Data for this study were obtained from four consortia of African ancestry populations (ROOT, AMBER, AABC, and BCAC-African ancestry)[16] and the Ghana Breast Health Study (GBHS)[50,51], with a combined sample size of 19434 participants including 9241 cases and 10193 controls (Supplementary Table 1). Estimates from these studies were meta-analysed to generate pooled African ancestry estimates of breast cancer risk. Additionally, we used summary estimates (odds ratios, ORs) of breast cancer from European ancestry BCAC datasets (GWAS, iCOGs and OncoArray) with a combined sample size of 228,951 (122,977 cases and 105,974 controls)[6].

Genotyping and quality control

Genotyping and quality control (QC) procedures have been described in detail for the three consortia[16] and the BCAC European ancestry data[6]. The AABC was genotyped using the Illumina Human 1M-Duo BeadChip. After QC, a total of 3007 cases (1518 ER-positive, 987 ER-negative) and 2720 controls remained in the analysis[52]. Genotyping in the ROOT consortium was done using Illumina HumanOmni 2.5-8v1 array and 1657 cases (374 ER-positive, 403 ER-negative) and 2029 controls passed QC. In the BCAC-African ancestry consortium, genotyping was done using the Illumina OncoArray (260K GWAS backbone) and after removing overlapped samples between OncoArray with AABC, AMBER and ROOT and samples failed in QC, a total of 2271 cases (1130 ER-positive, 613 ER-negative) and 1406 controls remained for analysis. The Illumina MEGA array was used for genotyping in the AMBER consortium, and 1407 cases (952 ER-positive, 385 ER-negative) and 2408 controls remained in analysis passed QC. In the GBHS, Illumina Global Screening Array was used for genotyping, and 899 cases (296 ER-positive, 277 ER-negative) and 1630 controls were included in analysis. Imputation for all studies was done using the cosmopolitan reference panel in the 1000 Genomes Project (Phase 3 release). In addition, we examined the association between the identified SNPs of interest and breast cancer risk in a GWAS of Latinos (2385 cases and 6416 controls). Details of the genotyping, QC and data analysis have been published[53].

Data analysis

GWAS

In the ROOT and AABC GWAS studies, genotyped SNPs were analyzed and imputed with imputation score >0.3 and minor allele frequency >0.01 to account for uncertainty in imputation. Unconditional logistic regression was used to examine the association of each SNP and breast cancer risk adjusting for age, study site and eigenvectors from Principal Components Analysis (PCA). In the ROOT GWAS, the first four eigenvectors were used to control for population stratification as only the first 4 eigenvectors were associated with case status.
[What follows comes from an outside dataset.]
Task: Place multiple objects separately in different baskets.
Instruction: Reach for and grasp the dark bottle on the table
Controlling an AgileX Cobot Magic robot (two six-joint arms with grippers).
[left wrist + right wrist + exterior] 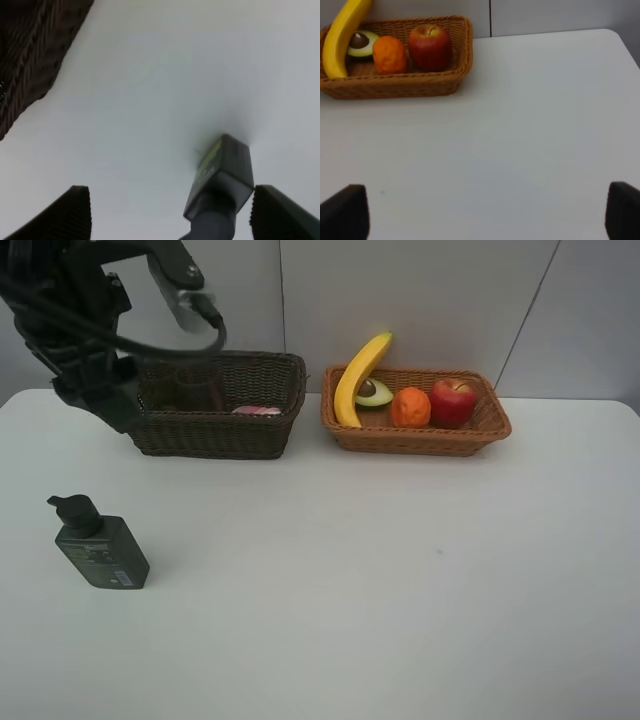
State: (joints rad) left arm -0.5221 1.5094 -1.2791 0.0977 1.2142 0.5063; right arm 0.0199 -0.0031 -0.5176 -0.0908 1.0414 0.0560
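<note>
Wicker, two shades of it: the dark basket (218, 405) stands at the back of the white desk (380, 580), and just beside it the light basket (415, 410) holds the banana (358, 375), avocado (374, 392), orange (410, 407) and apple (453, 402). The banana leans on the rim and pokes up over it. Something pink (257, 410) and the cups (200, 388) show dimly inside the dark basket.

The left tool (170, 220) hangs over the desk with its fingers (75, 210) spread wide, pinching nothing. The pump bottle (220, 175) lies flat on the desk below it, its pump end toward the tool, nearer one finger than the other, and the dark basket's corner sits beyond and off to one side.

The right tool (485, 215) is spread wide too and holds nothing. The light basket lies well ahead of it and off to one side, with bare desk between.
</note>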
The AABC GWAS adjusted for the first 10 eigenvectors from the PCA. OR and 95% confidence intervals (CI) were calculated from the multivariable logistic regressions. All tests of statistical significance were two sided. Using similar methods, separate analyses were conducted to compare ER-positive and ER-negative breast cancers with controls. The AMBER consortium estimated ORs and P values using unconditional logistic regression, adjusting for 10-year age group, sample type (saliva, blood, other), study (Black Women’s Health Study (BWHS) versus others) and PCs that associated with breast cancer at P < 0.1. The GBHS estimated per-allele ORs and 95% CI for each SNP on allele counts (dosages) using unconditional logistic regression adjusting for the first ten principal components, self-reported ethnicity and age. In the Oncoarray African ancestry samples, a total of 27 million SNPs with MAF ≥ 0.1% and imputation quality score ≥0.3 were included in the analysis. PCs were estimated using EIGENSTRAT. ORs and P value of each SNP were estimated using unconditional logistic regression, adjusting for age, study (Women of African Ancestry Breast Cancer Study—WAABCS versus other) and the first ten PCs. The BCAC European study used a two-stage imputation approach, using SHAPEIT2 for phasing and IMPUTE version 2 for imputation. The first ten principal components and country were adjusted for in the logistic regression, and per-allele ORs and standard errors were computed[6].

Meta-analysis

Regression coefficient estimates from the five contributing African ancestry studies were combined in a fixed effects meta-analysis using METAL[54]. Variants associated with breast cancer at P < 0.05 from the African ancestry meta-analysis were then combined in another fixed effects meta-analysis with the coefficients from the BCAC European ancestry data. Heterogeneity in both meta-analyses was assessed using the I2 statistic. SNPs that were significant genome-wide (P < 5 × 10−8) in the cross-ancestry meta-analysis, and >500 kb away from the 180 loci known to be associated with breast cancer risk were identified[5,6]. Conditional analysis below confirmed the identified loci. All analyses were done separately for ER-positive, ER-negative, and overall breast cancer risk.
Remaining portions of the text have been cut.